**Exercise goal**. Go through the material and copy each line in which the word "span" shows up.

**Material provided**.

..........

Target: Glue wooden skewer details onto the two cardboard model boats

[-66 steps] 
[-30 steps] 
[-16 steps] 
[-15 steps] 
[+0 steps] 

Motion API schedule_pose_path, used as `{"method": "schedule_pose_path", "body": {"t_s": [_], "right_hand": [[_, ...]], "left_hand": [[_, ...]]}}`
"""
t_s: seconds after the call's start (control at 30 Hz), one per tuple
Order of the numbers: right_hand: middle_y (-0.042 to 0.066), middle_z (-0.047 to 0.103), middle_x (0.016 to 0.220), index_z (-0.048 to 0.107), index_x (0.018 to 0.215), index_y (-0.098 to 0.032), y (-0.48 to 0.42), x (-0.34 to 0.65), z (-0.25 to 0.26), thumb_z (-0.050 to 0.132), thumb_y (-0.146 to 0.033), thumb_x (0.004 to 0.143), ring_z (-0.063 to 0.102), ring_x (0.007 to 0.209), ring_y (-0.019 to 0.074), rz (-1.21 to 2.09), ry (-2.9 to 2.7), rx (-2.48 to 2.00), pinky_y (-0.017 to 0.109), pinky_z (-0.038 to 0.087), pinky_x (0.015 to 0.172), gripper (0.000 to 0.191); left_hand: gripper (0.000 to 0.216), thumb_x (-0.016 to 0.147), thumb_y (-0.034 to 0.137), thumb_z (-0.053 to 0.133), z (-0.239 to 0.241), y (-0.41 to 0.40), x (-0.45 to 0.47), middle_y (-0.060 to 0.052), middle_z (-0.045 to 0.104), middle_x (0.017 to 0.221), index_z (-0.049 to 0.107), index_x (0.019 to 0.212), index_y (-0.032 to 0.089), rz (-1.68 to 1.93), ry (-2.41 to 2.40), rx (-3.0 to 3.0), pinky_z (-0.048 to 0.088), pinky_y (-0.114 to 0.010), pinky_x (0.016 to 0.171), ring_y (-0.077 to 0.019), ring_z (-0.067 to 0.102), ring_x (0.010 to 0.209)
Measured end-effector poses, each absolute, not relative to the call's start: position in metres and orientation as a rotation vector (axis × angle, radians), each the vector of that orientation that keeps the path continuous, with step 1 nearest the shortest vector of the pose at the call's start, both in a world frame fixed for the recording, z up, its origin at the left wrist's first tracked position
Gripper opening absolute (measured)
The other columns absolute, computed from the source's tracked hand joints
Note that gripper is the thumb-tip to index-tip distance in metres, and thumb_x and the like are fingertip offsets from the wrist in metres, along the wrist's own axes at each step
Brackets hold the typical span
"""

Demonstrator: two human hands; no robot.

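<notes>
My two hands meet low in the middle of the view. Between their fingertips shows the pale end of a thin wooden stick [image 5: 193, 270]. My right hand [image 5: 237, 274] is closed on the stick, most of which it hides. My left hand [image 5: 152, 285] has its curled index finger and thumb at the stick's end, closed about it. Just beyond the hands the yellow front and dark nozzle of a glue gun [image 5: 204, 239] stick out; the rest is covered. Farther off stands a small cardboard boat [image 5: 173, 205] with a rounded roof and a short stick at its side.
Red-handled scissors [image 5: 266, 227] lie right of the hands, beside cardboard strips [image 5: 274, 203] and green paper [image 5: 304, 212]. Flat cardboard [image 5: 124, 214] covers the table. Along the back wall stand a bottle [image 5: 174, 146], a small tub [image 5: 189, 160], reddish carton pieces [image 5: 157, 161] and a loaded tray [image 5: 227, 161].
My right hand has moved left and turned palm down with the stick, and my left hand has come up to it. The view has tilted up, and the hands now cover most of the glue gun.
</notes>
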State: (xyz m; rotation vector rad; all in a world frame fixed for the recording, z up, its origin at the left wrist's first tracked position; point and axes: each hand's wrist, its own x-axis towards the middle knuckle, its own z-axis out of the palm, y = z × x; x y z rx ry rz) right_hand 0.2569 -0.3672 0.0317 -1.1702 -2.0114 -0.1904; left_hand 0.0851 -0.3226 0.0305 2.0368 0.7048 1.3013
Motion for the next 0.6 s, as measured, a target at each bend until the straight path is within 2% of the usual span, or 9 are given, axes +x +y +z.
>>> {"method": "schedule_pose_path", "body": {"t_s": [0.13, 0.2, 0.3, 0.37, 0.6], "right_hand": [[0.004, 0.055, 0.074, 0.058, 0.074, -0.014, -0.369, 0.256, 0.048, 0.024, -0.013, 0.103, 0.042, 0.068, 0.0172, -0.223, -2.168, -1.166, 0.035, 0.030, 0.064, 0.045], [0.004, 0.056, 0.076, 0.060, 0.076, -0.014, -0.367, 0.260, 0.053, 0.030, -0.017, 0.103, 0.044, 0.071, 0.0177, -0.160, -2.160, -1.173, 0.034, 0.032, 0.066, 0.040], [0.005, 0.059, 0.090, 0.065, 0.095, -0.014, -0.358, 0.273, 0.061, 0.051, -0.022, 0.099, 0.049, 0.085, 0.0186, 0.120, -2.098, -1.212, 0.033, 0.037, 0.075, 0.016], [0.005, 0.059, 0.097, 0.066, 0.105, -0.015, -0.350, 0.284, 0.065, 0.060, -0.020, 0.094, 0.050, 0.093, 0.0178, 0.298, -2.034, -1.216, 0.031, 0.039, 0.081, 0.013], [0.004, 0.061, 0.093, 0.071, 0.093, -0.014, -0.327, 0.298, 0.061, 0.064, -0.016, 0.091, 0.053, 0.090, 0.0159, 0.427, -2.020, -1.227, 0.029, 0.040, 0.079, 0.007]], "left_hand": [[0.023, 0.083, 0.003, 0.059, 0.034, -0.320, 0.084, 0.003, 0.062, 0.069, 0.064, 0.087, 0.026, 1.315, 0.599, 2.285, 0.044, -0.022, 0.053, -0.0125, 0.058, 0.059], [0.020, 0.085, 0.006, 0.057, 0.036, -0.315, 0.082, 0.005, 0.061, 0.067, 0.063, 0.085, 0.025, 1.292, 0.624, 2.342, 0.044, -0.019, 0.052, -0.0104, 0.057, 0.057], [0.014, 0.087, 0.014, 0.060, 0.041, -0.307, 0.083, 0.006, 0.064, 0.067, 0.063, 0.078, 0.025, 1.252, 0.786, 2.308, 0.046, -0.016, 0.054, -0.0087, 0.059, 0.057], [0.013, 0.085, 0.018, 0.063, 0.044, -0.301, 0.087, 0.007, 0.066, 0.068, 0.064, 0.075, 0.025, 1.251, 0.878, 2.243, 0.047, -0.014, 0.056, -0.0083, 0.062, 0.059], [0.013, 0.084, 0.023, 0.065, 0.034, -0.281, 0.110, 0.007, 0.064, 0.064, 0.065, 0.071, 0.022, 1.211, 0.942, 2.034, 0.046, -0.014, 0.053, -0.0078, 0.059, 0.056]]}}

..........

**Response area**.
Brackets hold the typical span
Motion for the next 0.6 s, as measured, a target at each bend until the straight path is within 2% of the usual span, or 9 are given, axes +x +y +z.

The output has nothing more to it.